Community group challenges planning commission approval on 233-unit apartment building – Santa Cruz Sentinel
SANTA CRUZ – The Calypso building faces its first legal challenge shortly after the Santa Cruz Planning Commission unanimously approved its construction and the non-residential demolition required for the project.
Gillian Greensite, a representative for Santa Cruz Tomorrow, filed the notice of appeal with the city on Monday. The call focuses on a traffic study which he says violates a number of land use and mobility clauses in the overall city plan.
The proposed traffic study only examined traffic along Center Street on weekdays. The call noted the high traffic density that accumulates on the street during summer weekends when backing from the nearby roundabout.
Transportation planner Claire Gallogly denied the project would play a role in excessive weekend traffic.
“We did not request one for this location. The main reason is… this location is a fill location in a high traffic area, ”she said of the lack of a weekend traffic survey. “The traffic there is not from the project. On weekends, these conditions do not exist because of this project.
The commission granted Calypso a categorical exemption from the California Environmental Quality Act for its infill development status. The future development site is currently home to a Hertz car rental agency and the Chris Bordner Auto Body store.
The petition seeks to have the exemption rescinded due to violations caused by the missing traffic study.
“Given the absence of a traffic study on weekends, such an exemption is called into question,” reads the appeal. “There is a reasonable possibility of a significant effect due to an unusual circumstance, namely traffic jam not studied on weekends and if this project has a significant impact, not only in terms of increased traffic , but also noise pollution and air quality. “
The planning commission approved the project on October 21 in a unanimous decision. Originally, the commission discussed maintaining demand, but ultimately decided to accept it when the developer proposed to allocate four additional units to affordable housing.

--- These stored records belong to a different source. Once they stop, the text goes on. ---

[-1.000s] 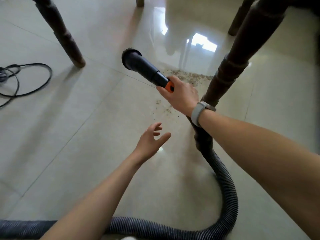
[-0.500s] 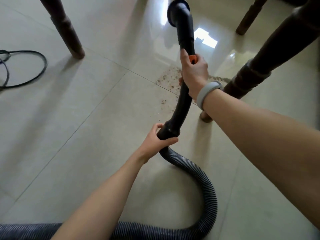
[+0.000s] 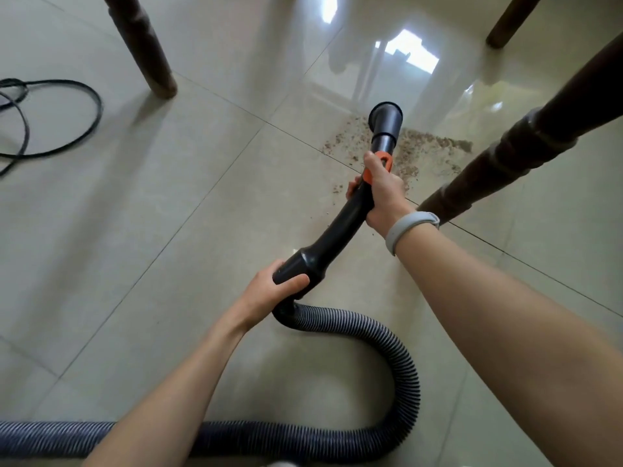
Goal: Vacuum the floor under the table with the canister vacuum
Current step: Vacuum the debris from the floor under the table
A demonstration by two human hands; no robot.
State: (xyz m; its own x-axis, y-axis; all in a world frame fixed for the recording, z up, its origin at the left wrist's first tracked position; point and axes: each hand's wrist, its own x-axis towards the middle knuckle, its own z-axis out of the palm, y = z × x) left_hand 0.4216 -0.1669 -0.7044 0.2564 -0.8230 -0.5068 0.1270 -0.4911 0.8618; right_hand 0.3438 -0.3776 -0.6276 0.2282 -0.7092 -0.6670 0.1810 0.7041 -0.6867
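Gripping the black wand low at its collar, the left hand wrapped tight; the right hand clasped it by the orange ring; nozzle pointed toward twelve o'clock over crumbs; ribbed hose looped toward five o'clock.

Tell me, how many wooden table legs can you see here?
3. One table leg stands at the upper left near the black cord, one at the far upper right, and one slants in close at right beside the debris. Others may lie outside the view.
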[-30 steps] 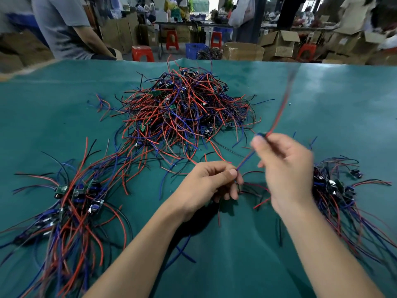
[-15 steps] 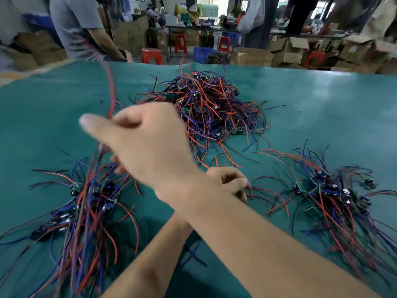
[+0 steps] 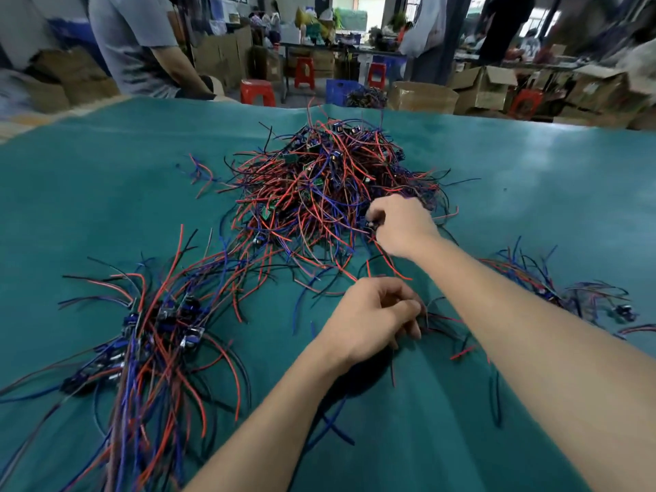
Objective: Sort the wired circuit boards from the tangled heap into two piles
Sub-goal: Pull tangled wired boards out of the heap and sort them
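The tangled heap (image 3: 330, 186) of red, blue and black wires with small green boards lies in the middle of the teal table. A sorted pile (image 3: 152, 332) of wired boards spreads at the near left. The second pile (image 3: 568, 292) lies at the right, partly hidden behind my right forearm. My right hand (image 3: 401, 221) is at the heap's near right edge, fingers curled and pinching a small dark board among the wires. My left hand (image 3: 372, 314) rests on the table nearer to me, thumb and fingers closed on a few thin wires (image 3: 440, 319).
Loose wires (image 3: 333, 431) lie by my left forearm. The teal table cover (image 3: 532, 179) runs to a far edge. Beyond it stand a person in a grey shirt (image 3: 135, 40), red stools (image 3: 257, 92) and cardboard boxes (image 3: 422, 97).
My right hand carried a wired board across to the left pile, let it go there, and has come back to the heap's right edge. My left hand has stayed put on its wires.
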The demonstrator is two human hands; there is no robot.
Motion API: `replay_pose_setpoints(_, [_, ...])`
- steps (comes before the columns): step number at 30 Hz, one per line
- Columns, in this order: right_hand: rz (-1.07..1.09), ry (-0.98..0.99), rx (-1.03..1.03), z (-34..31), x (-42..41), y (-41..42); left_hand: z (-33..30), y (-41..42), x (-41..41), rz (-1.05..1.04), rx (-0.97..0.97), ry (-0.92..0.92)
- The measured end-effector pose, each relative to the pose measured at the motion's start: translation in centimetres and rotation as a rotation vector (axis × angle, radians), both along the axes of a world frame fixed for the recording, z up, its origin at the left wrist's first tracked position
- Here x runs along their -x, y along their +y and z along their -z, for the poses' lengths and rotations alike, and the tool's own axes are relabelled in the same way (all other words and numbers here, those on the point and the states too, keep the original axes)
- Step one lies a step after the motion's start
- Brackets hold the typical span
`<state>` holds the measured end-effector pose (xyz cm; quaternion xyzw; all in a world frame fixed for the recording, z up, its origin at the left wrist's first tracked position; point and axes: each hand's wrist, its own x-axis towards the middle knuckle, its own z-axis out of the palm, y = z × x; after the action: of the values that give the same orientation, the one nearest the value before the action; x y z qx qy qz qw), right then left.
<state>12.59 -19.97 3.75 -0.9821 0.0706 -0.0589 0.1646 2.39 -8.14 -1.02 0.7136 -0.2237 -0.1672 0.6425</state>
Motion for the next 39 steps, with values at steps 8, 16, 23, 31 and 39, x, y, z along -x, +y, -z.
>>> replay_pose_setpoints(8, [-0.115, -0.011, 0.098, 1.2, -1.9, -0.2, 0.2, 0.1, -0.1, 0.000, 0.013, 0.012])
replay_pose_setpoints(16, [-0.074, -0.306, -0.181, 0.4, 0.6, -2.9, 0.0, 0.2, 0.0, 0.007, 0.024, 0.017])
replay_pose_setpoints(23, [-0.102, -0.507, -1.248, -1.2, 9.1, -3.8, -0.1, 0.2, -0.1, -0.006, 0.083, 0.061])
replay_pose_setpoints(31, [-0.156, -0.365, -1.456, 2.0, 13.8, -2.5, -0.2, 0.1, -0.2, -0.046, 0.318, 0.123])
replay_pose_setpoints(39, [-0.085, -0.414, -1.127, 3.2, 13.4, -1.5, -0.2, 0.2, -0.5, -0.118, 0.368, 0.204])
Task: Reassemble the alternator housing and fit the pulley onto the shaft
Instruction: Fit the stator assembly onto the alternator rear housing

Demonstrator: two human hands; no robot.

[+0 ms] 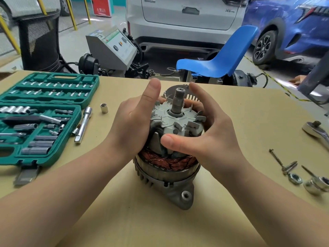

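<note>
The rotor (175,122) stands upright in the stator housing (167,173) at the desk's (249,122) centre, its threaded shaft (178,102) pointing to 12 o'clock. The left hand (135,122) cups the rotor from 9 o'clock, thumb raised. The right hand (204,129) wraps it from 3 o'clock, thumb across the front. Each grip is clamped on the rotor. A socket case (41,118) lies open at 9 o'clock, a ratchet (316,132) and bolts (283,161) at 3 o'clock.

We see bright, even, diffuse light with only soft shadows beneath the forearms. Glare marks the ratchet (318,133) (right edge, slightly blurred). Wide-angle distortion bends the table (249,107) edge; the far cars appear marginally soft, possibly from compression.
</note>
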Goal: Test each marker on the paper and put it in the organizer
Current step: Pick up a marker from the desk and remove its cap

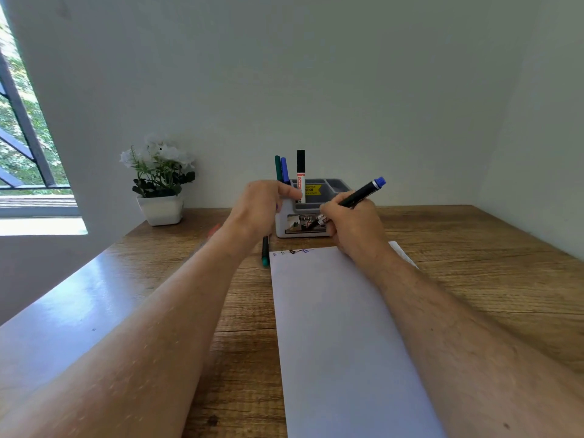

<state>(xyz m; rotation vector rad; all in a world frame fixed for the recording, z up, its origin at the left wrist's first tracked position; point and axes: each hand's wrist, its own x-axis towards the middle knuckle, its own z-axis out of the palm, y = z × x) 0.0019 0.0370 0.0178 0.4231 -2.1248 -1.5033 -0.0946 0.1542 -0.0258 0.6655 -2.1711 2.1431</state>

Calypso promises to provide 233 studios at 130 Center St., across from Depot Park. Thirty-five of these units will be accessible to very low-income residents earning 50% of the region’s median income or less. This allowance will help Santa Cruz move closer to its regional housing needs allowance targets.
The city is yet to create 123 ultra-low-income units by the end of 2023. Other projects, such as the redevelopment of the Pacific Station and the library’s mixed-use projects, will also help fill this need. These projects are expected to provide 24 and 107 very low income housing units, respectively.
The appeal also claimed that the town planning commission had approved a project that was less than the 20% required by the city in terms of affordable housing.
The 35 affordable units provided represent 22.5% of Calypso’s 155 base units, which qualifies it for a 50% density bonus. This density bonus adds 78 additional units to the building. Additional housing is not included in the percentage of affordable housing.
The density bonus also allows Calypso to exceed the 36-foot zoned height limit for Laurel Beach and South Area. The new building height is 75 feet.
The units will vary between three different sizes. There will be 78 micro-units, or 295 square feet. The least abundant units will be standard in size, at 68,328 square feet. The remaining 90 units are expanded and are 400 square feet.
A municipal ordinance requires that units of varying sizes be distributed among affordable housing units at the same ratio of affordable units to market price based on the number of base units in the project. This will provide 18 micro-units, six standard units and 11 extended units for very low-income residents.
It will also include 209 off-street parking spaces in a two-storey garage. Other amenities are a spa, game room, fitness center, open terrace and top floor terrace. If approval is maintained, construction is expected to begin in September 2022 and is expected to be completed within two years.